Point de contrôle de l'étape Validation :

  • [ ] Le rapport de validation n'a pas de problèmes de sécurité graves
  • [ ] La couverture de test > 60%
  • [ ] L'installation des dépendances sans conflit
  • [ ] La vérification des types TypeScript réussit

Point de contrôle de l'étape Preview :

  • [ ] README.md inclut des instructions d'exécution complètes
  • [ ] La configuration Docker peut être construite normalement
  • [ ] Les services frontend et backend peuvent être démarrés localement
  • [ ] Inclut des instructions de configuration des variables d'environnement

Processus de confirmation aux points de contrôle

À chaque point de contrôle, le système propose les options suivantes :

  • Continuer : si la sortie correspond aux attentes, passer à l'étape suivante
  • Réessayer : si la sortie a des problèmes, fournir des commentaires de modification et relancer l'étape actuelle
  • Suspendre : si vous avez besoin de plus d'informations ou souhaitez ajuster l'idée, suspendre le pipeline

Principes de décision :

  • Continuer : tous les éléments de vérification répondent aux exigences
  • ⚠️ Réessayer : problèmes mineurs (format, omission, détails), peut être corrigé immédiatement
  • 🛑 Suspendre : problèmes majeurs (mauvaise direction, portée hors contrôle, impossible à corriger), nécessite une nouvelle planification

Attention aux pièges

Erreurs courantes

Ne sautez pas la confirmation aux points de contrôle pour "terminer rapidement" !

Le pipeline est conçu avec "pause et confirmation à chaque étape" pour vous permettre de détecter les problèmes à temps. Si vous cliquez habituellement sur "Continuer", et découvrez le problème à la fin, vous devrez peut-être :

  • Faire marche arrière sur plusieurs étapes
  • Réexécuter beaucoup de travail
  • Gaspiller beaucoup de tokens

Rappelez-vous : le temps investi dans la confirmation des points de contrôle est bien inférieur au coût temporel de la réexécution.

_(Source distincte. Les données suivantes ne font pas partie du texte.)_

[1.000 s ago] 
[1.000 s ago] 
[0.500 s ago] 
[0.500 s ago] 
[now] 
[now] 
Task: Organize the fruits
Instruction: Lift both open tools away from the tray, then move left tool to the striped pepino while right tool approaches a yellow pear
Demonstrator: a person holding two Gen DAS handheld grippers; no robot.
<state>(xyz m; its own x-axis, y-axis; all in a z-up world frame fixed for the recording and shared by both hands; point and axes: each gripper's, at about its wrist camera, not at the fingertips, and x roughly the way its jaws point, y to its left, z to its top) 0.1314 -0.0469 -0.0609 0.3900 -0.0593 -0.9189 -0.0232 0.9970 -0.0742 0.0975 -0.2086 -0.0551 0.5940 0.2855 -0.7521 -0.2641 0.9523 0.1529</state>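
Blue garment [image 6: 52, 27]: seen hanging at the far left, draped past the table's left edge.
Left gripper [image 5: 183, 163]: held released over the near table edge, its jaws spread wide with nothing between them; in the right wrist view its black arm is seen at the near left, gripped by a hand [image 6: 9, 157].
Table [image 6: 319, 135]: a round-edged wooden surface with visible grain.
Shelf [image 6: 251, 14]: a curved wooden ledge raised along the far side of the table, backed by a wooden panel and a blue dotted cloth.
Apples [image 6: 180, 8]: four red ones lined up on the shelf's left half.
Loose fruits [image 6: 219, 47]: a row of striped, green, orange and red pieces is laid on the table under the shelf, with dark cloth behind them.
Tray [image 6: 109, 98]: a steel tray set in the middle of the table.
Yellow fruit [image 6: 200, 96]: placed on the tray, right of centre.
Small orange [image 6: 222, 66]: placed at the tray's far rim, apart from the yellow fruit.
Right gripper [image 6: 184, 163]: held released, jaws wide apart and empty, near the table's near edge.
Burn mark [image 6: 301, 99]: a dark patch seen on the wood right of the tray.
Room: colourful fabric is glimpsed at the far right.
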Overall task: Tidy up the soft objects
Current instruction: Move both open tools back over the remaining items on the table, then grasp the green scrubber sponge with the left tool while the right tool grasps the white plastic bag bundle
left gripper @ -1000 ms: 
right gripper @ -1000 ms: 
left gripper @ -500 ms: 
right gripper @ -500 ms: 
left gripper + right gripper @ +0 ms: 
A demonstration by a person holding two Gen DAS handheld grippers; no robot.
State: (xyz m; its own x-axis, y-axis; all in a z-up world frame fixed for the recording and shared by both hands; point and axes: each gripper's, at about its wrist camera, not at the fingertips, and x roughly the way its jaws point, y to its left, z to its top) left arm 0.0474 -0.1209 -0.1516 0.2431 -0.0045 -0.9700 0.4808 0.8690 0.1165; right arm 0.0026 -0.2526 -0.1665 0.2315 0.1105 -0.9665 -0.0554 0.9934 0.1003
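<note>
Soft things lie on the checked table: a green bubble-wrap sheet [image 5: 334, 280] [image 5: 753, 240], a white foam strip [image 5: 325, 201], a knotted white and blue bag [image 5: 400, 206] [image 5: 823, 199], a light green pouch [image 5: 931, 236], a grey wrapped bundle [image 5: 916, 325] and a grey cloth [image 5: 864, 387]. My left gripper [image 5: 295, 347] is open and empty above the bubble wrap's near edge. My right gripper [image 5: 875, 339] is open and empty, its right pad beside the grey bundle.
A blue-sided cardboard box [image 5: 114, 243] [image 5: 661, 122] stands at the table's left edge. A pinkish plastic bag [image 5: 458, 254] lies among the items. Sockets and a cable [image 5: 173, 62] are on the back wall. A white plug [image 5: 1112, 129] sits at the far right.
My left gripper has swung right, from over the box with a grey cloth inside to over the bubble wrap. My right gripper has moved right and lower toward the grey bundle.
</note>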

Technique 3 : Utiliser les non-objectifs pour contrôler la portée

Pourquoi

Les non-objectifs (Non-Goals) sont l'arme clé du développement MVP. Énumérer clairement "ce que nous ne ferons pas" peut efficacement empêcher l'expansion de la portée.

De nombreux projets échouent non pas à cause de trop peu de fonctionnalités, mais à cause de trop de fonctionnalités. Chaque nouvelle fonctionnalité augmente la complexité, le temps de développement et les coûts de maintenance. Définir des limites claires, se concentrer sur la valeur principale, permet de livrer rapidement.

Comment faire

Dans l'étape Bootstrap, énumérez clairement les non-objectifs :

markdown
## Non-objectifs (fonctionnalités non incluses dans cette version)

1. Ne supporte pas la collaboration multi-utilisateur
2. Ne supporte pas la synchronisation en temps réel
3. Ne supporte pas l'intégration de services tiers (comme paiement, cartes)
4. Ne fournit pas de fonctionnalités d'analyse de données ou de rapports
5. Ne contient pas de fonctionnalités de partage social
6. Pas besoin d'authentification utilisateur ou de fonctionnalité de connexion

Dans l'étape PRD, mettez les non-objectifs comme une section indépendante :

markdown
## Non-objectifs (clairement non inclus dans cette version)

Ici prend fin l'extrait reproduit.